───── Data records
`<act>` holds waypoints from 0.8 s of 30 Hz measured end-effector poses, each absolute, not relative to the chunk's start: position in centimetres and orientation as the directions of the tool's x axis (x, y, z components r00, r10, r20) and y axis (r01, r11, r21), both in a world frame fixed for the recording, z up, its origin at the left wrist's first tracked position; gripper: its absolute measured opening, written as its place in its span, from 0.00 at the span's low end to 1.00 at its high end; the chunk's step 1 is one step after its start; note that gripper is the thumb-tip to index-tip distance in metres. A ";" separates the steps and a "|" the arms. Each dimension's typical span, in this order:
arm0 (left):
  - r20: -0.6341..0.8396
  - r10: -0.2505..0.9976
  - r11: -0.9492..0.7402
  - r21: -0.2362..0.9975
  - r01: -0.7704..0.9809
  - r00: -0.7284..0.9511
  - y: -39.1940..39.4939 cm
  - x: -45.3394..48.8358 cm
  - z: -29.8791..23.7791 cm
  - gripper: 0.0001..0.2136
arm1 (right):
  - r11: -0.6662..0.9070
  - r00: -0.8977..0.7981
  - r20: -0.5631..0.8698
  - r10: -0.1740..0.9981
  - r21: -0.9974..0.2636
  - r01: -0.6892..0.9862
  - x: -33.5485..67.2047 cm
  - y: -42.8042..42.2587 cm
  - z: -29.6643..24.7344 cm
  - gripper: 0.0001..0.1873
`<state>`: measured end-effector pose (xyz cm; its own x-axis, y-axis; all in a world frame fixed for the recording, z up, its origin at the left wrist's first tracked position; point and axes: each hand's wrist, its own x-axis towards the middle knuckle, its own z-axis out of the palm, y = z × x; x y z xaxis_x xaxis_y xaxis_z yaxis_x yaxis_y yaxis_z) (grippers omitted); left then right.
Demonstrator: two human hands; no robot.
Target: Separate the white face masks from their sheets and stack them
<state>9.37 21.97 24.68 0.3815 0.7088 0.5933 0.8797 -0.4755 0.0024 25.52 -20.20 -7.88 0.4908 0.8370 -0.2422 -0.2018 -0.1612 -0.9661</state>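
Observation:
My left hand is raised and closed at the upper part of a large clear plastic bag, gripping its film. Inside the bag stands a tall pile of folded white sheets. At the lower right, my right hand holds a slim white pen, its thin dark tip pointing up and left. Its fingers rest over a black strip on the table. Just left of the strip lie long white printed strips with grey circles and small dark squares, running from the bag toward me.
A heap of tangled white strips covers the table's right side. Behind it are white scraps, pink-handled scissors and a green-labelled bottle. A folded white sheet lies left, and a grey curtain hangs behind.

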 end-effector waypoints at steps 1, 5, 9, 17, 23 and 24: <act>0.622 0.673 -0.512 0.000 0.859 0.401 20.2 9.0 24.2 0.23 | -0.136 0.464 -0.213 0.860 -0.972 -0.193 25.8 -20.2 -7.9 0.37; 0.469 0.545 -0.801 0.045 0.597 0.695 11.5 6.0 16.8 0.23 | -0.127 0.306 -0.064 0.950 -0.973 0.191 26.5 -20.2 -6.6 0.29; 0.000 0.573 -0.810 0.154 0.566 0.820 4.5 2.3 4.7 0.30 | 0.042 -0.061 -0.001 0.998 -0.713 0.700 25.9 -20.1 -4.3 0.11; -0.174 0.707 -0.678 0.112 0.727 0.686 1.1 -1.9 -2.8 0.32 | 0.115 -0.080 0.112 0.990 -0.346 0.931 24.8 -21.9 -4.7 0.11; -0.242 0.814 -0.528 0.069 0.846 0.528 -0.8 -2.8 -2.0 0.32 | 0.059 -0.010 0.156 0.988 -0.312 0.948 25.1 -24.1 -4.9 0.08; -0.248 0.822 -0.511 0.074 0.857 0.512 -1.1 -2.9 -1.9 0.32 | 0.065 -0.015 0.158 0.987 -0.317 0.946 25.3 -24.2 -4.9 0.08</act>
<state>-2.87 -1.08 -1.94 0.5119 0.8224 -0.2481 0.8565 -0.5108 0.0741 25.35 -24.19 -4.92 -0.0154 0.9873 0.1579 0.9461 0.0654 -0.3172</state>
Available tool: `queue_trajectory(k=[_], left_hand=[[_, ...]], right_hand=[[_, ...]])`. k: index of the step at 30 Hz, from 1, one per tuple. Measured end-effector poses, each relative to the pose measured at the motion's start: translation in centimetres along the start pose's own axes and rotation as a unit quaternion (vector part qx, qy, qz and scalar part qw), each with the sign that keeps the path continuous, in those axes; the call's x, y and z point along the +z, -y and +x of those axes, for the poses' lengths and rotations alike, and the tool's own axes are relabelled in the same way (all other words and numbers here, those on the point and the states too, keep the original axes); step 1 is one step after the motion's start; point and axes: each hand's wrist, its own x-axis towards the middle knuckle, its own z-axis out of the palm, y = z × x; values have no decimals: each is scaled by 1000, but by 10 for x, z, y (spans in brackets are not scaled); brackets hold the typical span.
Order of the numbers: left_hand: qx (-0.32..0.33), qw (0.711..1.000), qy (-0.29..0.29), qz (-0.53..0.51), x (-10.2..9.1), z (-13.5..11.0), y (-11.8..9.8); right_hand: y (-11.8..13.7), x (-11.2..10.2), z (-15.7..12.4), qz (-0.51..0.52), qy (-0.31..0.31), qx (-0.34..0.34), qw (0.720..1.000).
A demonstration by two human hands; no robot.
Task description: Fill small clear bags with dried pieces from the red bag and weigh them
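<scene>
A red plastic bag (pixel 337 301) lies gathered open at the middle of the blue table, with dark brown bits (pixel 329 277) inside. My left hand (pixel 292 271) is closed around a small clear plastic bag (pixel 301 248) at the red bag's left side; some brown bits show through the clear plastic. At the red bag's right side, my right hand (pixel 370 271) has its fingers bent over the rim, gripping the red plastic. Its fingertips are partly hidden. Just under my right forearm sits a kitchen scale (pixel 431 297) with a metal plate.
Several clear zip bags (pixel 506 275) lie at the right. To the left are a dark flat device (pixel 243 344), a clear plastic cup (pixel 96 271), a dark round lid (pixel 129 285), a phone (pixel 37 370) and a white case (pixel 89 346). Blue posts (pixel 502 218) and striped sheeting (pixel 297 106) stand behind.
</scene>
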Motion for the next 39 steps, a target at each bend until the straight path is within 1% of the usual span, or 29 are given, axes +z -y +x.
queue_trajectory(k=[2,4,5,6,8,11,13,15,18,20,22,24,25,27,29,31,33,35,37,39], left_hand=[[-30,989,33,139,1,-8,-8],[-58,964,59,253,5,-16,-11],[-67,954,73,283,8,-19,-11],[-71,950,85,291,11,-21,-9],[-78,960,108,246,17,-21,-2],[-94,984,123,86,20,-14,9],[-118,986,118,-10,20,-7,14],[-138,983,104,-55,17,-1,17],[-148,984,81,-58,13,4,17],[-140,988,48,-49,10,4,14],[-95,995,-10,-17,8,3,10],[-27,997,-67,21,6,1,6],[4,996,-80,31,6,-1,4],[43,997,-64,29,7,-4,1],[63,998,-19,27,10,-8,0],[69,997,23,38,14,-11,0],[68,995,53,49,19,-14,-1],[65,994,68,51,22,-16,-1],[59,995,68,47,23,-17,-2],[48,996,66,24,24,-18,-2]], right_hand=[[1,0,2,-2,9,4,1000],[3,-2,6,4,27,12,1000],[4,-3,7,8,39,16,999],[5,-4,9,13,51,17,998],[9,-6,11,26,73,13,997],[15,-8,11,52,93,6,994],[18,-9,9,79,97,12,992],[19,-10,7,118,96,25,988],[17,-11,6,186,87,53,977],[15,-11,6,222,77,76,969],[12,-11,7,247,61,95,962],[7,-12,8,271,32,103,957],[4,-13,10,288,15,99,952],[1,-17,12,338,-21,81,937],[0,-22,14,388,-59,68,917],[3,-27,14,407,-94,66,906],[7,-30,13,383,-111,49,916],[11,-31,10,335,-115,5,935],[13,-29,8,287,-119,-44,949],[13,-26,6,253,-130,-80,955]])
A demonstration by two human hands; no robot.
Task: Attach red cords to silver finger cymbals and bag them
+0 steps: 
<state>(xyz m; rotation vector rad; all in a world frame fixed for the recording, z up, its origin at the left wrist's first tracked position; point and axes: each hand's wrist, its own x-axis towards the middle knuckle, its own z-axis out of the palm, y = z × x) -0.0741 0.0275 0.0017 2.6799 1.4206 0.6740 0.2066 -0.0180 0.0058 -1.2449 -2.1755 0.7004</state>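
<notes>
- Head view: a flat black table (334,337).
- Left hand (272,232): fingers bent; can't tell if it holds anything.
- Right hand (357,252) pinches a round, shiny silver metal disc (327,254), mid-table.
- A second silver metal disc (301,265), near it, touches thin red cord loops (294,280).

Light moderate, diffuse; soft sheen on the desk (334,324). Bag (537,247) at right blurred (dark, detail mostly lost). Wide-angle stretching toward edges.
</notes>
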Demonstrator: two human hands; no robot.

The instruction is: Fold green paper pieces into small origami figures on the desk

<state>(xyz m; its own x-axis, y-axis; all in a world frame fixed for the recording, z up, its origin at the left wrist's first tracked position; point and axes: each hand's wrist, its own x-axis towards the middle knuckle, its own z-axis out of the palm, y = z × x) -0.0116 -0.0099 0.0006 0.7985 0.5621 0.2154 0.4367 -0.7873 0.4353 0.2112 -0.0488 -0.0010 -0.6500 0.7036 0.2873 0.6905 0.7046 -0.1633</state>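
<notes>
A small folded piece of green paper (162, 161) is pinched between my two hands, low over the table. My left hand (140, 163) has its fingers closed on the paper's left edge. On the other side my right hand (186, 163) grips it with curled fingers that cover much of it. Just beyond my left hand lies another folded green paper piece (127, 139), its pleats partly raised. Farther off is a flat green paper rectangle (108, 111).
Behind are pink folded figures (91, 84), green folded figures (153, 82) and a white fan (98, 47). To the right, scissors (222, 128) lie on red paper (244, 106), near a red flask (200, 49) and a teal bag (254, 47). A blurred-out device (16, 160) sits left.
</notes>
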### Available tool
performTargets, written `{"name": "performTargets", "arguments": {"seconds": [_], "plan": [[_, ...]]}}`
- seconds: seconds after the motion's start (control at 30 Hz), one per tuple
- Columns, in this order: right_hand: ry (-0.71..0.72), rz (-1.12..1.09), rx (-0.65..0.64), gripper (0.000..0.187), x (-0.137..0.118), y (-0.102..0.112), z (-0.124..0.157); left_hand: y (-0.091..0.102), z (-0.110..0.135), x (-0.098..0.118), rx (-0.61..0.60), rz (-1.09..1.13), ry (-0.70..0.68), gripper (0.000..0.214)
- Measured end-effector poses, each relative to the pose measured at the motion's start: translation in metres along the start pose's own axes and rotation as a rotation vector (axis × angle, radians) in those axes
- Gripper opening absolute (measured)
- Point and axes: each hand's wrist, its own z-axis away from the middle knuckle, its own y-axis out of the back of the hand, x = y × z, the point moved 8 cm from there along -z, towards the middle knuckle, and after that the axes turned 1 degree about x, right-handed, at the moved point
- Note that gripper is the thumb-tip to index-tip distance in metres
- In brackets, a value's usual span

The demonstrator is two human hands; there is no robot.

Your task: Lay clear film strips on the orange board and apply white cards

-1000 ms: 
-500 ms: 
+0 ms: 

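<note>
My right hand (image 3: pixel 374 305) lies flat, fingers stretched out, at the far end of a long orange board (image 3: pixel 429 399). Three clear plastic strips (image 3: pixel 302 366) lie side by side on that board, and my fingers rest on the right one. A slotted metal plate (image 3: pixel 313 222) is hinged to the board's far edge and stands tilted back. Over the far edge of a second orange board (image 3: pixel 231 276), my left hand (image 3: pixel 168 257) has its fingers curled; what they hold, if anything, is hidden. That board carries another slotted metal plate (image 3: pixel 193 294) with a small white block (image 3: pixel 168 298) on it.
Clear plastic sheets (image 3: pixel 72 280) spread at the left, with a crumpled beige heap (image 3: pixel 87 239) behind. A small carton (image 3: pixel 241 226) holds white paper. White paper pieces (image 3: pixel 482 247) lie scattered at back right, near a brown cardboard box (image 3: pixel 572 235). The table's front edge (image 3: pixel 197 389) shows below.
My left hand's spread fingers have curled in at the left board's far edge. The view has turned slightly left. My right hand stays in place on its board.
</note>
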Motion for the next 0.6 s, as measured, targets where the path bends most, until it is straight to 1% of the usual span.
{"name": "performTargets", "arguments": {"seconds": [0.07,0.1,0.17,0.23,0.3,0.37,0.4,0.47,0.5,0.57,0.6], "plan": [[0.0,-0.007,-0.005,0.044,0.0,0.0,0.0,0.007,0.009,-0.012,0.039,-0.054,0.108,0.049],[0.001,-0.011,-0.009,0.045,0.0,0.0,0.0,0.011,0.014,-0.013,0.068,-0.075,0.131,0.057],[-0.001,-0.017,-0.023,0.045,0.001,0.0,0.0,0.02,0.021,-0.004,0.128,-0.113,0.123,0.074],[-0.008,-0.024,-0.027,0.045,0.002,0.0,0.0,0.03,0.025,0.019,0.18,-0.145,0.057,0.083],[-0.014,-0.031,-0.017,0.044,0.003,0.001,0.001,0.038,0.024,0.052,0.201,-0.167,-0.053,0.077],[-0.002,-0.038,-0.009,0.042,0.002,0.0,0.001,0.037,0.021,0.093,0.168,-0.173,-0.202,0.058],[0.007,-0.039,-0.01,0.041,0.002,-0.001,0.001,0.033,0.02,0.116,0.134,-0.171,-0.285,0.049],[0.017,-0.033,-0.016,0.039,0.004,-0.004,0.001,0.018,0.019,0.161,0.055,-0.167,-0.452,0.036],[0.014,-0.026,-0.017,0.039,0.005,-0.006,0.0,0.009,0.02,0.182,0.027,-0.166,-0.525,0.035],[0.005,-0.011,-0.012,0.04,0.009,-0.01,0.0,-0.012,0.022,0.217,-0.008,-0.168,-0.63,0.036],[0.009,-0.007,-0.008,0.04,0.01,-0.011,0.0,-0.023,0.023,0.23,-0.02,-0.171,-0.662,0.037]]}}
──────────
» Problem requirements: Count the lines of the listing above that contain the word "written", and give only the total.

» Expected answer: 2